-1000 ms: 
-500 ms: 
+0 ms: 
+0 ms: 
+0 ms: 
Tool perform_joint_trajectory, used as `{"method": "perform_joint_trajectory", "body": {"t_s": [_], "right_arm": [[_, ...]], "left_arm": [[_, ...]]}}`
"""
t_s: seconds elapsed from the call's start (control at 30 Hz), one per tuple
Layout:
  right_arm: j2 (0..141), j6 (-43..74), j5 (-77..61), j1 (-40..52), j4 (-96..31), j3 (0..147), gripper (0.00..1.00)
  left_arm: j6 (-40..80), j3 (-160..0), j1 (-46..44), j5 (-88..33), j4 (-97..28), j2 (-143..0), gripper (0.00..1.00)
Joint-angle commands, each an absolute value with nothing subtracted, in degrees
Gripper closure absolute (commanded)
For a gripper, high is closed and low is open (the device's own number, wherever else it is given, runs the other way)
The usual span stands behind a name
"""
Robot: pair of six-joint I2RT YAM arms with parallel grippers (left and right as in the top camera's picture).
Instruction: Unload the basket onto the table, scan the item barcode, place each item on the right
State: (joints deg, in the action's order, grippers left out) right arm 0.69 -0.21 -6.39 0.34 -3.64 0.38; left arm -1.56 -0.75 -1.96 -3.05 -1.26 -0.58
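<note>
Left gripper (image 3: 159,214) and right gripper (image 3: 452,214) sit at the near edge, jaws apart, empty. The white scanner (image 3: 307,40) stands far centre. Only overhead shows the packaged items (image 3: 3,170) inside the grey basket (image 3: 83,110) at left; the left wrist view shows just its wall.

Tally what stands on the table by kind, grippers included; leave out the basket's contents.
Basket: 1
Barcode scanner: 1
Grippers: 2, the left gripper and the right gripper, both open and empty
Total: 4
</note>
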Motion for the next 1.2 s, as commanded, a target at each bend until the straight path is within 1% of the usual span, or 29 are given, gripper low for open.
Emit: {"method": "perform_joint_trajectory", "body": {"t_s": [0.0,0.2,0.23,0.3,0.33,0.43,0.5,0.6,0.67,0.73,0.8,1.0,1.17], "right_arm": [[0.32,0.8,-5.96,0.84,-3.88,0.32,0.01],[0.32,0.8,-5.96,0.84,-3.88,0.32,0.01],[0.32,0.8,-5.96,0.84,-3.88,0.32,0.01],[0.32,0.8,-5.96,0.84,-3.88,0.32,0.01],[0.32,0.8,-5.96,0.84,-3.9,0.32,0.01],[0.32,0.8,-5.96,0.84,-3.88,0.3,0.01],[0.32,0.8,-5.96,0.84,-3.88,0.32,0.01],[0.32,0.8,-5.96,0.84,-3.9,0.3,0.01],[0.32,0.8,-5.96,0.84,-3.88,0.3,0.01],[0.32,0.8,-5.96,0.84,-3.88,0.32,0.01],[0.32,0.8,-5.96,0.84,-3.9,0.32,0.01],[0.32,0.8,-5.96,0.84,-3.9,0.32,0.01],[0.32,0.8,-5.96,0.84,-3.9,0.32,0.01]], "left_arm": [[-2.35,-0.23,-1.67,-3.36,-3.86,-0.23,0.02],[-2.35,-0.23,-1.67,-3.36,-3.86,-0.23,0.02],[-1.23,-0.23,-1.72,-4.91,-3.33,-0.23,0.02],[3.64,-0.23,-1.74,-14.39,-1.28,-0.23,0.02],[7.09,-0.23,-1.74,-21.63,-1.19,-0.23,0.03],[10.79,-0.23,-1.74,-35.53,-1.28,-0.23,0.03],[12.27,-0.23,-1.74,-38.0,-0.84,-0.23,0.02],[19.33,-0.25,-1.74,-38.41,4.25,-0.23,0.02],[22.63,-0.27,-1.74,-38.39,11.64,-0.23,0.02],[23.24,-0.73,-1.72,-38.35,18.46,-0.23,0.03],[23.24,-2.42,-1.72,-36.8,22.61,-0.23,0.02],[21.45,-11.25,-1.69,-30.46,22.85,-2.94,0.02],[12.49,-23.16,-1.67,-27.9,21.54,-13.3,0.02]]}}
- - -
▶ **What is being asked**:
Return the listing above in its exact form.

▶ **Response to the exercise**:
-1000 ms: 
-500 ms: 
+0 ms: 
+0 ms: 
+0 ms: 
Tool perform_joint_trajectory, used as `{"method": "perform_joint_trajectory", "body": {"t_s": [_], "right_arm": [[_, ...]], "left_arm": [[_, ...]]}}`
"""
t_s: seconds elapsed from the call's start (control at 30 Hz), one per tuple
Layout:
  right_arm: j2 (0..141), j6 (-43..74), j5 (-77..61), j1 (-40..52), j4 (-96..31), j3 (0..147), gripper (0.00..1.00)
  left_arm: j6 (-40..80), j3 (-160..0), j1 (-46..44), j5 (-88..33), j4 (-97..28), j2 (-143..0), gripper (0.00..1.00)
Joint-angle commands, each an absolute value with nothing subtracted, in degrees
Gripper closure absolute (commanded)
For a gripper, high is closed and low is open (the device's own number, wherever else it is given, runs the other way)
The usual span stands behind a name
"""
Robot: pair of six-joint I2RT YAM arms with parallel grippers (left and right as in the top camera's picture).
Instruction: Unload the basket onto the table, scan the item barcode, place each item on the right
State: (joints deg, in the action's order, grippers left out) right arm 0.69 -0.21 -6.39 0.34 -3.64 0.38; left arm -1.56 -0.75 -1.96 -3.05 -1.26 -0.58
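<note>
Left gripper (image 3: 159,214) and right gripper (image 3: 452,214) sit at the near edge, jaws apart, empty. The white scanner (image 3: 307,40) stands far centre. Only overhead shows the packaged items (image 3: 3,170) inside the grey basket (image 3: 83,110) at left; the left wrist view shows just its wall.

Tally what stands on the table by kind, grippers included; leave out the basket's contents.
Basket: 1
Barcode scanner: 1
Grippers: 2, the left gripper and the right gripper, both open and empty
Total: 4
</note>
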Motion for the next 1.2 s, as commanded, a target at each bend until the straight path is within 1% of the usual span, or 29 are given, gripper low for open.
Emit: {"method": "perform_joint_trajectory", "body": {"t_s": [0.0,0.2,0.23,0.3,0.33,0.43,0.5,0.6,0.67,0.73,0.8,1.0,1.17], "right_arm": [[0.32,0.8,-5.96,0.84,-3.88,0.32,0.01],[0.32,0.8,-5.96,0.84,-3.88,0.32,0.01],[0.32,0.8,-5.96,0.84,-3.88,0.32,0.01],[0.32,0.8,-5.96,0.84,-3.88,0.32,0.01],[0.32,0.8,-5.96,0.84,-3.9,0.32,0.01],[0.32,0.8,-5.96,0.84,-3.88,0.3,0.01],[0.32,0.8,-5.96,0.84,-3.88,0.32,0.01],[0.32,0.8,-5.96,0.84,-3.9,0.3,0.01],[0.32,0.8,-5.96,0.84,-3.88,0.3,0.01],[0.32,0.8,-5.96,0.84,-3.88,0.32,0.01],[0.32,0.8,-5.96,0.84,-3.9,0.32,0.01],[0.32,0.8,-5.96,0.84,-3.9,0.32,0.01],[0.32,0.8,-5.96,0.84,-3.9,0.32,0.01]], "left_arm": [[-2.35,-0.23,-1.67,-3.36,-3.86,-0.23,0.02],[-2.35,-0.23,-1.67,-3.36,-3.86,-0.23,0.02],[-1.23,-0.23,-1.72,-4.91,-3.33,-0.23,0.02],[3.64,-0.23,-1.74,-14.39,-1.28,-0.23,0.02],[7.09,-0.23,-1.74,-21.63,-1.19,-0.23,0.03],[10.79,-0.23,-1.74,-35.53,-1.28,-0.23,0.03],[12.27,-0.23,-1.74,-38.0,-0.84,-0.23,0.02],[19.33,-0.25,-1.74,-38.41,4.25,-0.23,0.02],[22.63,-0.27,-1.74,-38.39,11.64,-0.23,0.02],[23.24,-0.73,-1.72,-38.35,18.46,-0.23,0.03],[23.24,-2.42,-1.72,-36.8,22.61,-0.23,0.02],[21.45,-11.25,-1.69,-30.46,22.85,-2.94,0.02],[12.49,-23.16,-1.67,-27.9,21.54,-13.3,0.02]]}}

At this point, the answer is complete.